The Spanish Flu of 1918: Part 1

The small boy pulled his woolen hat tightly onto his head and down over his ears in a futile attempt to escape the damp, bitter November chill as it rushed in off the Atlantic and wrapped itself around the rugged shores of Little Anse and Samsons’ Cove.

Alexander Samson struggled with the top button of his rough, oversized jacket in another futile attempt to insulate himself from the cold. He was on a mission of mercy to the homes of two of his relatives. Willie Samson and Jimmy Joe Samson had fallen deathly ill with high fevers, severe pain, and excruciating headaches.

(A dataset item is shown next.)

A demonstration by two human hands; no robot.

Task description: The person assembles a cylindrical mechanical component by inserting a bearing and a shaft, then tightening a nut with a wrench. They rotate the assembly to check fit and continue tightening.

Little Theophile along with Arthur and Ernest Landry had been chosen to carry food to the homes of the afflicted.

Corpses were being buried in mass graves in the cemetery next to the church. And, as if the fatalities from the epidemic were not enough, fear caused people to resort to desperate measures, measures which were either ineffective such as herbal concoctions and Robert Martell’s special wines or tragic like Nedie a Calis’ wife’s attempt to rid her house of germs by boiling creoline on the stove; she might have succeeded in killing the infection, but the fumes also succeeded in killing everyone in the home.

As the world struggles with the consequences of the Corona virus, we are reminded of how vulnerable we still are in the comfortable, technologically advanced twenty-first century. We are also reminded that it is not the first time the world has faced the onslaught of a virulent, incurable virus.

Influenza is caused by a virus which is transmitted from person to person by airborne respiratory secretions. An outbreak can occur if a new strain develops against which the population has no immunity. Such was the case in 1918, and because this particular germ affected peoples throughout the world, it is more accurately referred to as a pandemic. The Spanish Flu was swift and devastating and arguably the most destructive in human history. The cause of its virulence has never been determined.

In September 1918 a ship sailed quietly and ominously into the sheltered, unsuspecting harbour of Petit de Grat. This vessel, The Italy, registered in Rockland, Maine was sailing from the Canary Islands with a cargo of salt for the Comeau Brothers Fish Plant when one of the crew, Frank Poole, 21, fell ill and died. This was September 29. In port, James Benoit Sr. removed the corpse and buried it while all his belongings were incinerated indicating that there was a fear that this death was no ordinary one. On October 5, aged 40, James Benoit died.

The port physician, Dr. B.A. LeBlanc, was called in to investigate, but it took some time for a diagnosis to determine that what was being dealt with was the Spanish Influenza. In the meantime several of the fish plant workers who had unloaded the shipment of salt became ill and died. Dr. B.A. himself fell victim; he was quickly followed by Dr. Honore Cyr and Dr. G.R. Deveau.

It was deemed advisable to request the intervention of the provincial medical officer, Dr. Morton of Halifax. He immediately realized the critical nature of the situation and put into effect what measures were at his disposal such as closing all public places and imposing an informal quarantine.